Consejos para la semana 23 de gestación
Una vez alcanzada la semana 23 de embarazo es normal si la mujer ha ganado alrededor de 5-7 kilos desde el inicio de la gestación. Sin embargo, lo mejor es consultarlo con el médico por si hiciera falta establecer alguna dieta. Llevar una dieta equilibrada y saludable durante el embarazo es fundamental, ya que hay que aportarle al bebé los nutrientes necesarios para su correcto desarrollo. Ya sabes que todo lo que tú comas repercute en la salud de tu bebé, ahora y cuando sea mayor. Las investigaciones así lo aseguran.
Además de seguir una dieta adecuada, otras recomendaciones para la semana 23 de embarazo son:
- Mantenerse activa: hacer ejercicio de bajo impacto durante el embarazo ayuda a mejorar la circulación de la sangre y a aliviar ciertas molestias. Por ello, es aconsejable que las embarazadas realicen paseos a diarios, natación, yoga, etc. Si llevas meses sin hacer deporte lo mejor es optar por una actividad de esfuerzo ligero y comenzar poco a poco.

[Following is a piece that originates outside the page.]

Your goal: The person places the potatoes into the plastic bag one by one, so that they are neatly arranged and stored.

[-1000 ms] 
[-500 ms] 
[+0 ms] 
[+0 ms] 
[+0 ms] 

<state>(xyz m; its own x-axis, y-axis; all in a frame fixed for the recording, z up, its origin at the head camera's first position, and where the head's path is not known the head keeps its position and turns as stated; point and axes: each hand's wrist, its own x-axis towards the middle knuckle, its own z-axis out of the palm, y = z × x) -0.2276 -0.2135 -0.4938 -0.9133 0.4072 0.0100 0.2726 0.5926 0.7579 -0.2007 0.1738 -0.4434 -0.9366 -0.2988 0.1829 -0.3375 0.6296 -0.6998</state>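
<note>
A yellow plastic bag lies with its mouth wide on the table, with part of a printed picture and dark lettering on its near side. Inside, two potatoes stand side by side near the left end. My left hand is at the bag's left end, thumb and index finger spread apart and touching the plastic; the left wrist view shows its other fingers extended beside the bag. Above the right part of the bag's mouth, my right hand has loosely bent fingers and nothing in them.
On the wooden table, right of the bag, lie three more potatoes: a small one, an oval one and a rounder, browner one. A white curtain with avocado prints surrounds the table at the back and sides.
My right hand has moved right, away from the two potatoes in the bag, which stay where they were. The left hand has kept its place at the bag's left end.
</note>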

- Controlar el estrés: se pueden realizar técnicas de relajación como la respiración profunda y la meditación, por ejemplo.
- Cuidar la postura al dormir: para que la circulación sanguínea fluya lo mejor posible, la mujer debe intentar descansar tumbada sobre tu costado izquierdo, nunca boca arriba.
- Emplear cremas y aceites en la zona abdominal: permiten aliviar los picores en la barriga y evitar la aparición de estrías. Para evitar las estrías y nutrir la piel, hemos creado el Adaptive dry oil, el mejor aceite del mercado para embarazadas. Está compuesto con aceites naturales, completamente respetuosos y aptos para cualquier tipo de piel. Tu piel está cada vez más tirante y podéis notar un picor intenso en la zona del abdomen. Para prevenir y aliviar estos síntomas debes hidratar bien la piel y ser muy constante, con cremas que contengan vitamina E.
También se aconseja beber bastante líquido para evitar posibles infecciones urinarias, así como usar calzado cómodo, evitar superficies que puedan provocar resbalarse o evitar coger peso, entre otras cosas.